GIVEN MATERIAL:

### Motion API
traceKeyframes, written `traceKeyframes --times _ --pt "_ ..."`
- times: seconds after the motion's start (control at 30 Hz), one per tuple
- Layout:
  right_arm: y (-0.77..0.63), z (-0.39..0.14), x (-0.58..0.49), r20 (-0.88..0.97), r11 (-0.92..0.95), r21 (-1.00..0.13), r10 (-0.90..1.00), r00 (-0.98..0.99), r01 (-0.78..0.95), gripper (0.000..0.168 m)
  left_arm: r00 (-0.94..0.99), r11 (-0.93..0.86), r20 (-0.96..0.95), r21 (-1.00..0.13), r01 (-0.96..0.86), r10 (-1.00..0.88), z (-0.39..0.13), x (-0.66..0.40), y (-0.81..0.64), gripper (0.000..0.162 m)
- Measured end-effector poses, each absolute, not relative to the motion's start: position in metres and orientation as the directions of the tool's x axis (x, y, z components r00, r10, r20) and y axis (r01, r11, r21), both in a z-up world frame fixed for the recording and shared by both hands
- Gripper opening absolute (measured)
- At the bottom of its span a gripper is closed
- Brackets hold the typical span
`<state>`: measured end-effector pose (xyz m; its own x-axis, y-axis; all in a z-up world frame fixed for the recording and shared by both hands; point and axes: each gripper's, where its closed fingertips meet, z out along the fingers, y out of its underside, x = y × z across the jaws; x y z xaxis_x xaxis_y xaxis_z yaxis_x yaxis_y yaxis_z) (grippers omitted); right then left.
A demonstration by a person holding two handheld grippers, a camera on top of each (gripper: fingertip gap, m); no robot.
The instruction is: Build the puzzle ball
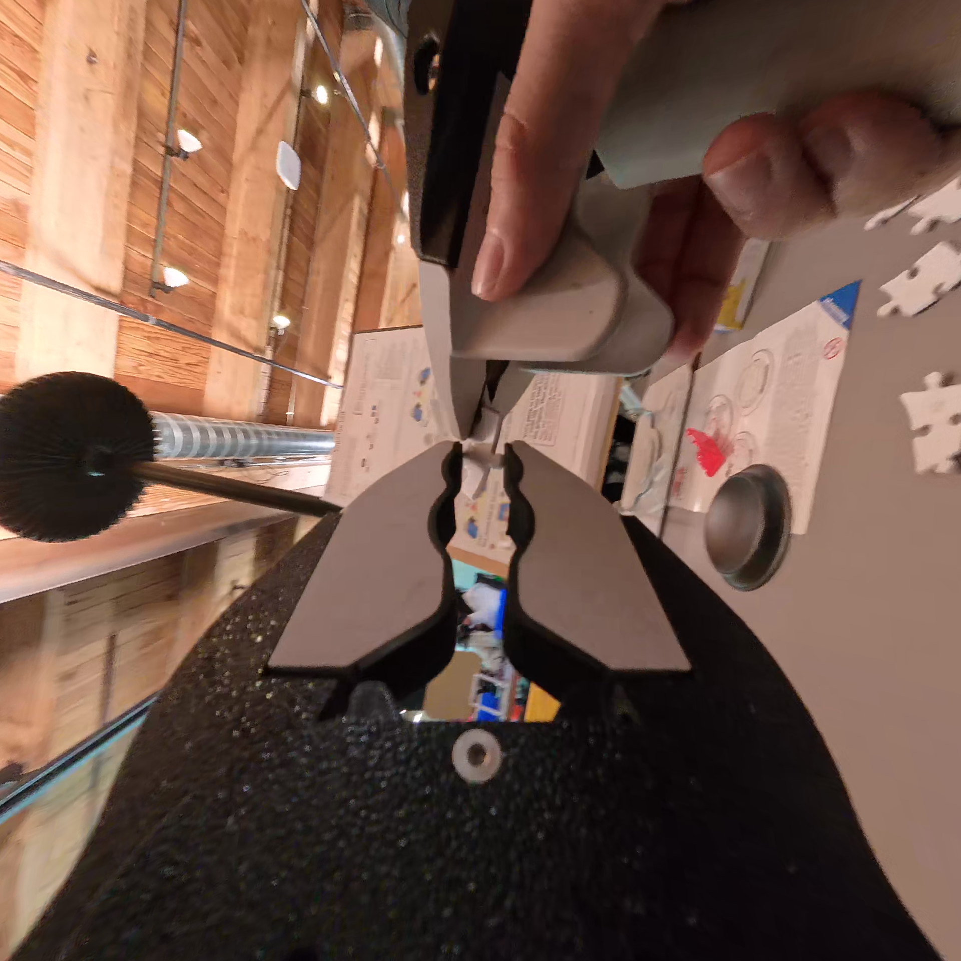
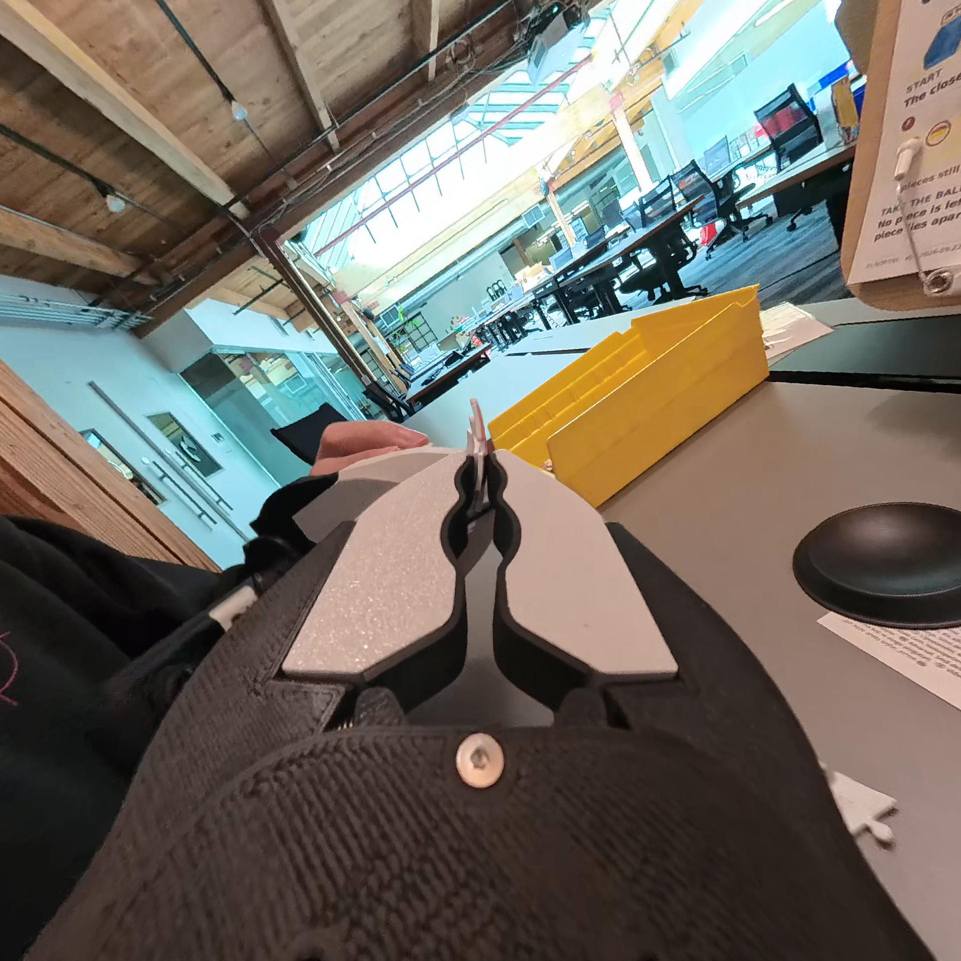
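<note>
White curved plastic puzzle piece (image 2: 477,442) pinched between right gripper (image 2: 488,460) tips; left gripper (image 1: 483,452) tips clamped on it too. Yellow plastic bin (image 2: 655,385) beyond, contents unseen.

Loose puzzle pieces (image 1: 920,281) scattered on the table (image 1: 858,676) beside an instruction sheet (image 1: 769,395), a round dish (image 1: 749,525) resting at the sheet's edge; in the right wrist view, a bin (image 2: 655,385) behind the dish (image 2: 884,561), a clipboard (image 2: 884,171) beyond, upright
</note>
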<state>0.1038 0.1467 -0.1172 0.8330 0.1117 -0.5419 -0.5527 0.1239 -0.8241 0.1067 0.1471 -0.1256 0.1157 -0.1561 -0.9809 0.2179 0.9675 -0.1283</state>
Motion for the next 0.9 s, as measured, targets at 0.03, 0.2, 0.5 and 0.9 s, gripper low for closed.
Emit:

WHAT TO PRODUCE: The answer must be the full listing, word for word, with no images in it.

RESPONSE TO THIS TASK:
### Motion API
traceKeyframes, written `traceKeyframes --times _ --pt "_ ..."`
- times: seconds after the motion's start (control at 30 Hz), one per tuple
- Layout:
  right_arm: y (-0.77..0.63), z (-0.39..0.14), x (-0.58..0.49), r20 (-0.88..0.97), r11 (-0.92..0.95), r21 (-1.00..0.13), r10 (-0.90..1.00), r00 (-0.98..0.99), r01 (-0.78..0.95), gripper (0.000..0.168 m)
  left_arm: r00 (-0.94..0.99), r11 (-0.93..0.86), r20 (-0.96..0.95), r21 (-1.00..0.13), r01 (-0.96..0.86), r10 (-1.00..0.88), z (-0.39..0.13), x (-0.66..0.40), y (-0.81..0.64), gripper (0.000..0.162 m)
- Measured end-effector poses, each absolute, not relative to the motion's start: position in metres and orientation as the directions of the tool's x axis (x, y, z components r00, r10, r20) and y axis (r01, r11, r21), both in a z-up world frame fixed for the recording and shared by both hands
- Gripper opening absolute (measured)
- At the bottom of its span a gripper is closed
- Brackets hold the typical span
`<state>`: measured end-effector pose (xyz m; its own x-axis, y-axis; all in a z-up world frame fixed for the recording and shared by both hands; point and axes: each gripper's, where its closed fingertips meet, z out along the fingers, y out of its underside, x = y × z across the jaws; x y z xaxis_x xaxis_y xaxis_z yaxis_x yaxis_y yaxis_z) (grippers omitted); right then left.
A demonstration by a person holding two handheld grippers, a camera on top of each (gripper: fingertip gap, m); no robot.
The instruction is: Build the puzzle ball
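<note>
White curved plastic puzzle piece (image 2: 477,442) pinched between right gripper (image 2: 488,460) tips; left gripper (image 1: 483,452) tips clamped on it too. Yellow plastic bin (image 2: 655,385) beyond, contents unseen.

Loose puzzle pieces (image 1: 920,281) scattered on the table (image 1: 858,676) beside an instruction sheet (image 1: 769,395), a round dish (image 1: 749,525) resting at the sheet's edge; in the right wrist view, a bin (image 2: 655,385) behind the dish (image 2: 884,561), a clipboard (image 2: 884,171) beyond, upright
</note>
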<state>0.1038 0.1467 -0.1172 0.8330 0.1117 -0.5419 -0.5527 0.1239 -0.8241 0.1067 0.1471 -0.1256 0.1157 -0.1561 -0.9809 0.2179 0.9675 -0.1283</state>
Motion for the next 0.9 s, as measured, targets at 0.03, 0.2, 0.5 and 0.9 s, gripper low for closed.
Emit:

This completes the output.